日本では有名な「となりのトトロ」、最近では知らない若者が増えてきて寂しい気持ちではあるんだけど、でも日本の宝であり永久不滅だと確信してるからそれはよしとする。となりのトトロは「宮崎駿」という天才監督が産んだジブリを代表する作品だ。今「天才の思考/鈴木敏夫」の本を読んでいる。内容は宮崎駿と高畑勲という天才アニメーターを陰で支えた話しなんだけど、ジブリファンの私としては実に面白い。ちなみにジブリとは”株式会社スタジオジブリ、日本のアニメーション制作会社”のこと。ここから生まれた主な作品は「天空の城ラピュタ」、「風の谷のナウシカ」、「魔女の宅急便」、「となりのトトロ」、「千と千尋の神隠し」などなど、たくさんある。宮崎駿というド天才監督と高畑勲という天才開拓者の二人が才能をぶつけ合うことで生まれた作品の数々でもあるなと思っている。二人は出会うべくして出会ったんだと、天才には必然的に火付け役だったり、支えるものが現れるのかもしれないなとも思った。
この本を読んで面白かったのは作品の中で些細な仕草の違いが監督によってガラリと変わることだ。作品を観てる人にならわかるけど「平成たぬき合戦ぽんぽこ」、「火垂るの墓」においてはアニメの枠を超えてよりリアル感があったように思う。このリアルさを追求したのが高畑勲だ。彼は異常な追求者であって、だからこそ周りから理解されず怖がられていたことだろう。「耳をすませば」の監督”近藤喜文”は高畑勲に対して「自分を殺そうとした・強烈な恐怖を感じている」などという言葉を残している。
私はジブリ作品の中でもっとも好きなのが「耳をすませば」だ。苛立ちやトキメキ、浮き沈みの激しい感情、誰もが過ごしたであろう青春時代、そんな瞬間に戻った感覚になる。
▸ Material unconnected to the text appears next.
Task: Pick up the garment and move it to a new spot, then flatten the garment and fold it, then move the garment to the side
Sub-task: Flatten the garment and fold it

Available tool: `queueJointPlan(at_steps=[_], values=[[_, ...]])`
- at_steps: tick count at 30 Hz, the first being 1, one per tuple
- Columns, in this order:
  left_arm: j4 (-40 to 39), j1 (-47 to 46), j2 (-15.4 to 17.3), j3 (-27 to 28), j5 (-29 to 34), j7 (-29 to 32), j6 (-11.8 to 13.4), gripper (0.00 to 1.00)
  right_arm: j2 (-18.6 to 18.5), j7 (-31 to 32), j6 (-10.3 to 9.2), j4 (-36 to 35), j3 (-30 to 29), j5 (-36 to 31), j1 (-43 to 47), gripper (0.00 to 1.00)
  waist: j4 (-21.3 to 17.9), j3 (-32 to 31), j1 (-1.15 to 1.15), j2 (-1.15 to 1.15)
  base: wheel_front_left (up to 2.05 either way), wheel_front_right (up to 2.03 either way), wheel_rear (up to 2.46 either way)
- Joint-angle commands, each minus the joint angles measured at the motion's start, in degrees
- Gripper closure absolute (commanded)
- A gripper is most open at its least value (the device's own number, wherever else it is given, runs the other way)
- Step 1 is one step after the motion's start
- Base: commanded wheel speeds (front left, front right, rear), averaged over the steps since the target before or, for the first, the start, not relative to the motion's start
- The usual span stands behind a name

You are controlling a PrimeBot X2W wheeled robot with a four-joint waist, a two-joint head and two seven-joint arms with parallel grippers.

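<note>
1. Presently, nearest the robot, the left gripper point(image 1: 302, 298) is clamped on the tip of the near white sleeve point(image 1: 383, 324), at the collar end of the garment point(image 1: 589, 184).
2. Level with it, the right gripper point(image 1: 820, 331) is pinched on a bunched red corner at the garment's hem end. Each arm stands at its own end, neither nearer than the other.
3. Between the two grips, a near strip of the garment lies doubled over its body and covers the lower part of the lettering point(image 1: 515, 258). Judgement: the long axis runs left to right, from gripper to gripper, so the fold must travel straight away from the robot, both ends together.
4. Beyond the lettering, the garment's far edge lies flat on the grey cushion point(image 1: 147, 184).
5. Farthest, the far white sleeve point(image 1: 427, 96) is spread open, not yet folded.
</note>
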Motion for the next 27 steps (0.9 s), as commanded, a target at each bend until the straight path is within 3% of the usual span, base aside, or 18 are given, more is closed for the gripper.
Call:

猫を追いかけた先に起こる冒険、素敵な男の子と重なる思い、この作品は少女心を満たしてくれる。物語構想及び脚本と絵コンテは宮崎駿が務め、監督には近藤喜文が宮崎の推薦により就任した。近藤喜文もまた凄腕のアニメーターだったようで二人からも一目置かれていた。主人公である雫の一つ一つの動作や行動に現代的で品のある女の子らしいパーソナリティを与えたのが近藤喜文である。彼は発表後まもなく47歳という若さで死去したため本作が唯一の映画監督作となったのだ。宮崎駿の描く雫はパンツがフワって見えても気にしない子供のような女の子であったのに対し、近藤喜文が描いた雫はパンツが見えてしまうのを事前に防ぐ大人な子供だった。女性として共感が持てるものが映画の中に散りばめられていたのかもしれない。もっとも好きな作品の真相が知れてとても良かったなと思った。
彼は同じ時代に非凡な天才二人と一緒に過ごしたことで光と闇を全身で感じたことだろう。髪の毛がなくなってしまうほど労力を使いながらも素晴らしい作品を監督され、ファンとして心より感謝します。そしてご冥福をお祈りします。
最後に作者の鈴木敏夫もプロデューサーとして非凡な才能と先見の目を持っていたのも事実だと思う。同じエネルギー同士は惹かれ合う、類は友を呼ぶのでしょう。